_Problem to solve_.
How does the data below read from its first line through the line containing "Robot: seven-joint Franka"? Print those lines exactly.

_Data listing_.
== Segment start ==

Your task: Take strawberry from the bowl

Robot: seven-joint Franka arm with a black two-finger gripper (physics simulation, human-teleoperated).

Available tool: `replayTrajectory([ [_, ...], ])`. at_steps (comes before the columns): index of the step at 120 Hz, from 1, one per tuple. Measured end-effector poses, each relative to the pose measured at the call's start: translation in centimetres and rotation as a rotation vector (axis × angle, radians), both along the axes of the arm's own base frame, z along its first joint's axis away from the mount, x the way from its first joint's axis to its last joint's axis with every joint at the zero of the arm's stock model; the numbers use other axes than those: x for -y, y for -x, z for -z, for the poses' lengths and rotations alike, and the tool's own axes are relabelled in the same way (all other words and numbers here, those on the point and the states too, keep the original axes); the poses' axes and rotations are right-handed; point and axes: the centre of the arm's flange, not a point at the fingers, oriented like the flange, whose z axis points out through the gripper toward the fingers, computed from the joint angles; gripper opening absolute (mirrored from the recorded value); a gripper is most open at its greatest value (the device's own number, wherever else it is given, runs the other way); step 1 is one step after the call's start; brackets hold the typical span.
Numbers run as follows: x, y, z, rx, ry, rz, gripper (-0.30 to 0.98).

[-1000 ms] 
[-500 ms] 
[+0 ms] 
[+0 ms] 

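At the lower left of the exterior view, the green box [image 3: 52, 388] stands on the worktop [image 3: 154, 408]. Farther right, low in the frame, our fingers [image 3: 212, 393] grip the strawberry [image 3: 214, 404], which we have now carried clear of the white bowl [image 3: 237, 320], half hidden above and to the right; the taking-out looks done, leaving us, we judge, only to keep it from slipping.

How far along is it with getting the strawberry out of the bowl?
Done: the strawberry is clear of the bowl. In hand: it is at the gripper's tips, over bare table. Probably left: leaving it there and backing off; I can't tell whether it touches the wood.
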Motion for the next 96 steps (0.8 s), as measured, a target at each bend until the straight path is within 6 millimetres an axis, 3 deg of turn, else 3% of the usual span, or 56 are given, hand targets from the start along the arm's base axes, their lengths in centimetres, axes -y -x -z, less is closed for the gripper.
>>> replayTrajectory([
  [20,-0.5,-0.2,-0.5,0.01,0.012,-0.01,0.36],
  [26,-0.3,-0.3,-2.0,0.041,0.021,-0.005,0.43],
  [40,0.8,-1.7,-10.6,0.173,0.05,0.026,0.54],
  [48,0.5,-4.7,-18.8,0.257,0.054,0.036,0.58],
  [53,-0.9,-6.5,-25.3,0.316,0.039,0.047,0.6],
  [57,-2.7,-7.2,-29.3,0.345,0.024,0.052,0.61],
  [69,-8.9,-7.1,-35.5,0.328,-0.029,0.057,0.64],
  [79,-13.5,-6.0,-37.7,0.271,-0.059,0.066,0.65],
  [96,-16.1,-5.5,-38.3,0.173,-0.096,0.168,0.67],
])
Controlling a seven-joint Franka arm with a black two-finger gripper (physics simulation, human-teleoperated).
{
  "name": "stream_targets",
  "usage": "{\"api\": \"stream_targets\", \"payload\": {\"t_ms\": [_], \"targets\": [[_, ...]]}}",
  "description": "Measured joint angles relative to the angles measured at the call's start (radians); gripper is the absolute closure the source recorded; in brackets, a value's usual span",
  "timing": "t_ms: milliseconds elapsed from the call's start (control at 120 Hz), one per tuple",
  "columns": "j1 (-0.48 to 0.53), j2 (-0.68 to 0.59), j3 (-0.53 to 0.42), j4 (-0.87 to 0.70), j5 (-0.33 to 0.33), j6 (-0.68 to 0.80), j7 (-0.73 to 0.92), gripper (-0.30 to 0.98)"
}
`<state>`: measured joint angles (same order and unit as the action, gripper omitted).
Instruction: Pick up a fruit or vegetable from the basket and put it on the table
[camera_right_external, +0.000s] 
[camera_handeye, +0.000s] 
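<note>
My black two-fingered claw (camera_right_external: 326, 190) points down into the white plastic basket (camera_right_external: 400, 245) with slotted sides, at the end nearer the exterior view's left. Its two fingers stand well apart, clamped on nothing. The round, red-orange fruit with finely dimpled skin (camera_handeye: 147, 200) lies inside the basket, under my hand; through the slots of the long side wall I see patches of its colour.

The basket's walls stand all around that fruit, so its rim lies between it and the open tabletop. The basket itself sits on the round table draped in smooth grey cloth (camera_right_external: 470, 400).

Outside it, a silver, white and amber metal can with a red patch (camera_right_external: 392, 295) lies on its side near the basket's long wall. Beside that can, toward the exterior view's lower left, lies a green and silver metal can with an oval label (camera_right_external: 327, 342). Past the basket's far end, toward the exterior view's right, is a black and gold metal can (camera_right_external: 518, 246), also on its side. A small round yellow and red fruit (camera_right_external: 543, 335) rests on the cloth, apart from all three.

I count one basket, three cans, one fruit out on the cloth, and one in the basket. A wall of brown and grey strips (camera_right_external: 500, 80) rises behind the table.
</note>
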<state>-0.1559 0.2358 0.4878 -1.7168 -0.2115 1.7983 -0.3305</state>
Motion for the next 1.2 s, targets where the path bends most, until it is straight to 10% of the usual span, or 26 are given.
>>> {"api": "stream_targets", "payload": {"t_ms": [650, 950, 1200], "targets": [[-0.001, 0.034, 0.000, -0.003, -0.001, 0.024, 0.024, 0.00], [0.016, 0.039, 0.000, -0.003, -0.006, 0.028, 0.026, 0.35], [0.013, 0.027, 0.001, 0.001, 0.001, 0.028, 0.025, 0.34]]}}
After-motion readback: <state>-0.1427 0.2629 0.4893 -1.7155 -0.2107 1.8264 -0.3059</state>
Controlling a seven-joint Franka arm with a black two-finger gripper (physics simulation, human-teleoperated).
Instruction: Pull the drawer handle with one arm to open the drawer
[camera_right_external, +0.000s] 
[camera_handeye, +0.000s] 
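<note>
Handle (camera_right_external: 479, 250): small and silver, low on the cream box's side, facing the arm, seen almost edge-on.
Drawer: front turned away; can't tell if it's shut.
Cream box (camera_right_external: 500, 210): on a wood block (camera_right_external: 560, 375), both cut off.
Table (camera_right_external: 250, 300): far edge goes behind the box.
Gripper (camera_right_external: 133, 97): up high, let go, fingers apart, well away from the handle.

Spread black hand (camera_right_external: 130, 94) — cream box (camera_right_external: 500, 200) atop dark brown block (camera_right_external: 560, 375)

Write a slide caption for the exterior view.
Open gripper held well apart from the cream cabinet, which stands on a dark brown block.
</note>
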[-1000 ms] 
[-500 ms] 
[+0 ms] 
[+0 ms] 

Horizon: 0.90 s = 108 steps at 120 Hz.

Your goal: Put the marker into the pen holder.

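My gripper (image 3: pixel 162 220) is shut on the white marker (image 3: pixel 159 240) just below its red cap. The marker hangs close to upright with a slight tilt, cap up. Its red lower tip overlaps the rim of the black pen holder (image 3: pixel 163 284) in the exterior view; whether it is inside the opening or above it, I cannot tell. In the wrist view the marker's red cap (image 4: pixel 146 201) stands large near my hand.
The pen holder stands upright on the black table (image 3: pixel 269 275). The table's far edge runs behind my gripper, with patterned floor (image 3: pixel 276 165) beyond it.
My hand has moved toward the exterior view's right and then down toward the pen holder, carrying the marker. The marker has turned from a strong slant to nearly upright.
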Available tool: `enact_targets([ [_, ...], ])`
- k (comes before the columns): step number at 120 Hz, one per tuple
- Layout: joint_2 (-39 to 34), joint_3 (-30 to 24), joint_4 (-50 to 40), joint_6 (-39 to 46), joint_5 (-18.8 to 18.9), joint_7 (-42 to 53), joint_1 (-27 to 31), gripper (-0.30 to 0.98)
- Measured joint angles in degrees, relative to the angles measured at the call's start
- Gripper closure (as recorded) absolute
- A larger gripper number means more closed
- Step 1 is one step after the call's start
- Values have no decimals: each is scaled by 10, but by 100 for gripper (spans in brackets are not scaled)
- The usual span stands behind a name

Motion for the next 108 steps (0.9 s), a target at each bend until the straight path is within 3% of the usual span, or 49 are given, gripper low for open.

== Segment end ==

_Answer below_.
Your task: Take strawberry from the bowl

Robot: seven-joint Franka arm with a black two-finger gripper (physics simulation, human-teleoperated).

This is the complete output.